CV NEWS FEED // The United Methodist Church voted on May 1 to lift its ban on LGBT-identifying clergy, going against decades of the denomination’s teaching that homosexuality is incompatible with Christianity.
AP News reported that Methodist delegates from around the world voted 692-51 at their General Conference, a legislative assembly that usually meets every four years. Past General Conferences have resisted all efforts to lift the ban on LGBT clergy, which was enacted in 1984.
The United Methodist Church, once the third largest religious denomination and one of the most influential in the country, met for its General Conference from April 23 to May 3, 2024, in Charlotte, NC.
The General Conference’s decision to lift the ban was met with relief and joy from much of the Methodist congregation in the United States, according to AP News. United Methodist bodies in other countries can choose to uphold or lift the ban in their own regions.
AP News added that the General Conference approved an additional measure allowing United Methodist ministers to either perform a same-sex wedding or decline to perform one without fear of penalty from district superintendents or regional administrators. Similarly, superintendents cannot prohibit a church from hosting a same-sex wedding or require it to.
Bishop Karen Oliveto, the first openly lesbian United Methodist bishop, welcomed the decision.
“It seemed like such a simple vote, but it carried so much weight and power, as 50 years of restricting the Holy Spirit’s call on people’s lives has been lifted,” she said, according to AP News.
AP News added that “Delegates are also expected to vote soon on whether to replace the denomination’s official Social Principles with a new document that no longer calls the ‘practice of homosexuality … incompatible with Christian teaching’ and that now defines marriage as between ‘two people of faith’ rather than between a man and a woman.”
The United Methodist Church had previously allowed churches that disaffiliated inside a temporary window from 2019 to 2023 to retain their properties, according to AP News.
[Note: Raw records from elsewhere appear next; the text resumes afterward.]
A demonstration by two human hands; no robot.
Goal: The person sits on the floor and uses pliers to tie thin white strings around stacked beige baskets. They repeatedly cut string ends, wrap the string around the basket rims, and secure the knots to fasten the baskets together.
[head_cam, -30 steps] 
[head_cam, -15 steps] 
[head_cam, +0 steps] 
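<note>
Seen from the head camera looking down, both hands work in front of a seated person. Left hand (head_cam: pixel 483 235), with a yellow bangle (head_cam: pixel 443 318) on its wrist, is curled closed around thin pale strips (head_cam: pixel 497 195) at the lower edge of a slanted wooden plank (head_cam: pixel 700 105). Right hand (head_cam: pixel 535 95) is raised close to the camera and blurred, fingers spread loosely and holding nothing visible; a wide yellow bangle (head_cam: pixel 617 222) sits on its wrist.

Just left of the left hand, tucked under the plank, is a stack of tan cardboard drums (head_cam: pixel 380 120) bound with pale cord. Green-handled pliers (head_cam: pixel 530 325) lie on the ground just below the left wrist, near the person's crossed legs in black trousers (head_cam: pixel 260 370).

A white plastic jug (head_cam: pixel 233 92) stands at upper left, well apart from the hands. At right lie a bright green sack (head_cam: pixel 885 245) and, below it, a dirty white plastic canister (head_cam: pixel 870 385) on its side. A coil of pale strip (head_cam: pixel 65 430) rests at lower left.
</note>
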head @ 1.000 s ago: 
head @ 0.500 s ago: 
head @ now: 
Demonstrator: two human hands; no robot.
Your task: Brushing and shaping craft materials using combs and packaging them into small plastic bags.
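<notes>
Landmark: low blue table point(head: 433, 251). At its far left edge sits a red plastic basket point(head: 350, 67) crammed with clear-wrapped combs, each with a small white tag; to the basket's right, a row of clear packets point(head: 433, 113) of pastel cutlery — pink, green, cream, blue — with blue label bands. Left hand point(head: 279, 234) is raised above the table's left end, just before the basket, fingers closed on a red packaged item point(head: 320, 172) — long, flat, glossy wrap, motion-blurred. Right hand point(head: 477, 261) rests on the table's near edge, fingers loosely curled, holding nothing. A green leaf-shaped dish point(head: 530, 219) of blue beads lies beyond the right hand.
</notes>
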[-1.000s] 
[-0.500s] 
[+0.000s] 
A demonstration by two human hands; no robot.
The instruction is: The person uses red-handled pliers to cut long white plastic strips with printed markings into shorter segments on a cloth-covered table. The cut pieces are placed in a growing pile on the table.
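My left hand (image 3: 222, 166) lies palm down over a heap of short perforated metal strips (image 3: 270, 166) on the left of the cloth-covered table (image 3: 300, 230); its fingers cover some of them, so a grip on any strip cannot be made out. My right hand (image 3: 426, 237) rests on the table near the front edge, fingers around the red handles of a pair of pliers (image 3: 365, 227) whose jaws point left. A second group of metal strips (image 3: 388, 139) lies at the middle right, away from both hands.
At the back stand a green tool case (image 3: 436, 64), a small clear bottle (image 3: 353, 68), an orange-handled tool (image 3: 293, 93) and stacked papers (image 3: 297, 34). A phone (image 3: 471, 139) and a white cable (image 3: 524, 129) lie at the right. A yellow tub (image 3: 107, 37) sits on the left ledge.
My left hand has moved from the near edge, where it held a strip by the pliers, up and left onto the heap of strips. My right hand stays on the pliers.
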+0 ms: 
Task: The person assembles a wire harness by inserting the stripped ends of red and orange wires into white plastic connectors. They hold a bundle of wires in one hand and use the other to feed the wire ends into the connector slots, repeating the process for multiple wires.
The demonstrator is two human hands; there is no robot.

However, the General Conference additionally voted to rescind that ability, despite pushback from conservative Methodists who wanted the window open longer.
Dixie Brewster, a delegate from the Great Plains Conference in Kansas and Nebraska, said that she and other conservative Methodists now only want a way to disaffiliate without causing more disruption.
“We want a place to go peacefully,” she said, according to AP News. “We will not be disruptive. I do love all, I love my homosexual friends. I just view the Scriptures a different way.”
Rev. Jerry Kulah, a delegate from Liberia, told AP News that the decision to lift the ban is “a serious drift away from the truth.”
“The church is now buying into culture,” he said. “The Bible has not changed, but the church has changed.”
CatholicVote reported in December that even prior to the ban’s repeal, conservative Methodists have steadily split from the United Methodist Church over the last four years. Currently, more than 7,600 churches—or one-fourth of the denomination’s 30,000 congregations—have disaffiliated due to disagreements on sexual morality.